**EXERCISE BRIEF**. A verbatim copy of the data below is the required output.

■ ■ ■ ■ ■ ■ ■

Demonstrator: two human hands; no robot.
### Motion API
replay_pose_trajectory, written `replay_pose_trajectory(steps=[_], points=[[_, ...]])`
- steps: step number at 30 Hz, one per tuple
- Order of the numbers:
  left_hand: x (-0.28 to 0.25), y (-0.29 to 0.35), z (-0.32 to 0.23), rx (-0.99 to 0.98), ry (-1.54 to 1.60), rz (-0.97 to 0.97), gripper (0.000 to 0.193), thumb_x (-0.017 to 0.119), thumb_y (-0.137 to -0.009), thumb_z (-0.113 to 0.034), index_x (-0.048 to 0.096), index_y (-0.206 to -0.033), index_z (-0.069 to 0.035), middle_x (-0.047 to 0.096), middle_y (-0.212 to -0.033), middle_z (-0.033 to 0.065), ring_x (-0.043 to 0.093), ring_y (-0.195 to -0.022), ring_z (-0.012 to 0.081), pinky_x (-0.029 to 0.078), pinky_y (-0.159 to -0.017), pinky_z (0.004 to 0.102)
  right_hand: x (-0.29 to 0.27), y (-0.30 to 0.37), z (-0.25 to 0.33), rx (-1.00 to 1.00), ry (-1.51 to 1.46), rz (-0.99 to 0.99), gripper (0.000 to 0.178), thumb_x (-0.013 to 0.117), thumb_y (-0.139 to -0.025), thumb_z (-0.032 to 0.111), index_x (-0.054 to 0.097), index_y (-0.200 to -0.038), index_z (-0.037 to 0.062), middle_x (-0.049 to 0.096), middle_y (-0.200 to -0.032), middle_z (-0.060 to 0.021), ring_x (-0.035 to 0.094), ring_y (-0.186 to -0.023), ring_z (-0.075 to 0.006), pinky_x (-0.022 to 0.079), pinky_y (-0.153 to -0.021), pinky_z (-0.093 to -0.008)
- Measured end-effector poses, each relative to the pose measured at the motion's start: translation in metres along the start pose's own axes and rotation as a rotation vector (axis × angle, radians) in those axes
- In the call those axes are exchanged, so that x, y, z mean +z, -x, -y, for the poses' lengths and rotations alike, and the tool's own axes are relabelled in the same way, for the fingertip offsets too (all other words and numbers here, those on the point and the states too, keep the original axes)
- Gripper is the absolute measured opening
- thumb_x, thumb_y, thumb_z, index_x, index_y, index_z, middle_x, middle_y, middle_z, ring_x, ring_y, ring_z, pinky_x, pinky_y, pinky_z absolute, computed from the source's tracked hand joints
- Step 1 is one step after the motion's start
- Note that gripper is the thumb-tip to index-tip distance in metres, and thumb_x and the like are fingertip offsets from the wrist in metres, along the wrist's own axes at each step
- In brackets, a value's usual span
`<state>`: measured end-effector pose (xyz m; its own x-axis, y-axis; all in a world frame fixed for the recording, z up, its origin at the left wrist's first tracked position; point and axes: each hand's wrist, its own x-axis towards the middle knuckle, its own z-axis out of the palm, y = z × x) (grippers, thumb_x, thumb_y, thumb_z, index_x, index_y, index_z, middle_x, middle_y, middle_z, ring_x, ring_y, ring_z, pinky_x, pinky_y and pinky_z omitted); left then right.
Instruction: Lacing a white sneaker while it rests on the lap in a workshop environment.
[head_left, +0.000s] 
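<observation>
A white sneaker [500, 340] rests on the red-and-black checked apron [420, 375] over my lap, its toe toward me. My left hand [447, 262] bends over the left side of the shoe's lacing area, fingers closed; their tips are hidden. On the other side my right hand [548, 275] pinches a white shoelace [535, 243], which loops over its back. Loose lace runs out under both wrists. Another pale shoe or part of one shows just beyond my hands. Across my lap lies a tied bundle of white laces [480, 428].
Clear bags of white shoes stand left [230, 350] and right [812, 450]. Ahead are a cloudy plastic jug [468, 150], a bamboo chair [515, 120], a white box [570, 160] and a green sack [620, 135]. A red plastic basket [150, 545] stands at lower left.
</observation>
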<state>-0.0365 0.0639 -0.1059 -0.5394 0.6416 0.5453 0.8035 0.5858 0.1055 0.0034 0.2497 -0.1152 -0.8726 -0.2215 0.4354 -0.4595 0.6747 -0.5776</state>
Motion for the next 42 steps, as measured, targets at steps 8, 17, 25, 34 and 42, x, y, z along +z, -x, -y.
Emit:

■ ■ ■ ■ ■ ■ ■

**TASK OUTPUT**.
Demonstrator: two human hands; no robot.
### Motion API
replay_pose_trajectory, written `replay_pose_trajectory(steps=[_], points=[[_, ...]])`
- steps: step number at 30 Hz, one per tuple
- Order of the numbers:
  left_hand: x (-0.28 to 0.25), y (-0.29 to 0.35), z (-0.32 to 0.23), rx (-0.99 to 0.98), ry (-1.54 to 1.60), rz (-0.97 to 0.97), gripper (0.000 to 0.193), thumb_x (-0.017 to 0.119), thumb_y (-0.137 to -0.009), thumb_z (-0.113 to 0.034), index_x (-0.048 to 0.096), index_y (-0.206 to -0.033), index_z (-0.069 to 0.035), middle_x (-0.047 to 0.096), middle_y (-0.212 to -0.033), middle_z (-0.033 to 0.065), ring_x (-0.043 to 0.093), ring_y (-0.195 to -0.022), ring_z (-0.012 to 0.081), pinky_x (-0.029 to 0.078), pinky_y (-0.159 to -0.017), pinky_z (0.004 to 0.102)
  right_hand: x (-0.29 to 0.27), y (-0.30 to 0.37), z (-0.25 to 0.33), rx (-1.00 to 1.00), ry (-1.51 to 1.46), rz (-0.99 to 0.99), gripper (0.000 to 0.178), thumb_x (-0.013 to 0.117), thumb_y (-0.139 to -0.025), thumb_z (-0.032 to 0.111), index_x (-0.054 to 0.097), index_y (-0.200 to -0.038), index_z (-0.037 to 0.062), middle_x (-0.049 to 0.096), middle_y (-0.200 to -0.032), middle_z (-0.060 to 0.021), ring_x (-0.035 to 0.094), ring_y (-0.186 to -0.023), ring_z (-0.075 to 0.006), pinky_x (-0.022 to 0.079), pinky_y (-0.153 to -0.021), pinky_z (-0.093 to -0.008)
- Measured end-effector poses, each relative to the pose measured at the motion's start: translation in metres along the start pose's own axes and rotation as a rotation vector (axis × angle, radians) in those axes
- In the call those axes are exchanged, so that x, y, z mean +z, -x, -y, for the poses' lengths and rotations alike, and the tool's own axes are relabelled in the same way, for the fingertip offsets too (all other words and numbers here, those on the point and the states too, keep the original axes)
- Gripper is the absolute measured opening
- thumb_x, thumb_y, thumb_z, index_x, index_y, index_z, middle_x, middle_y, middle_z, ring_x, ring_y, ring_z, pinky_x, pinky_y, pinky_z absolute, computed from the source's tracked hand joints
- Step 1 is one step after the motion's start
- Note that gripper is the thumb-tip to index-tip distance in metres, and thumb_x and the like are fingertip offsets from the wrist in metres, along the wrist's own axes at each step
- In brackets, a value's usual span
`<state>`: measured end-effector pose (xyz m; its own x-axis, y-axis; all in a world frame fixed for the recording, z up, its origin at the left wrist's first tracked position; point and axes: each hand's wrist, its own x-axis towards the middle knuckle, its own z-axis out of the palm, y = z × x) (grippers, thumb_x, thumb_y, thumb_z, index_x, index_y, index_z, middle_x, middle_y, middle_z, ring_x, ring_y, ring_z, pinky_x, pinky_y and pinky_z omitted); left then right.
Instruction: Lacing a white sneaker while it rests on the lap in a workshop environment.
[head_left, +0.000s] 
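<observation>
A white sneaker [500, 340] rests on the red-and-black checked apron [420, 375] over my lap, its toe toward me. My left hand [447, 262] bends over the left side of the shoe's lacing area, fingers closed; their tips are hidden. On the other side my right hand [548, 275] pinches a white shoelace [535, 243], which loops over its back. Loose lace runs out under both wrists. Another pale shoe or part of one shows just beyond my hands. Across my lap lies a tied bundle of white laces [480, 428].
Clear bags of white shoes stand left [230, 350] and right [812, 450]. Ahead are a cloudy plastic jug [468, 150], a bamboo chair [515, 120], a white box [570, 160] and a green sack [620, 135]. A red plastic basket [150, 545] stands at lower left.
</observation>
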<state>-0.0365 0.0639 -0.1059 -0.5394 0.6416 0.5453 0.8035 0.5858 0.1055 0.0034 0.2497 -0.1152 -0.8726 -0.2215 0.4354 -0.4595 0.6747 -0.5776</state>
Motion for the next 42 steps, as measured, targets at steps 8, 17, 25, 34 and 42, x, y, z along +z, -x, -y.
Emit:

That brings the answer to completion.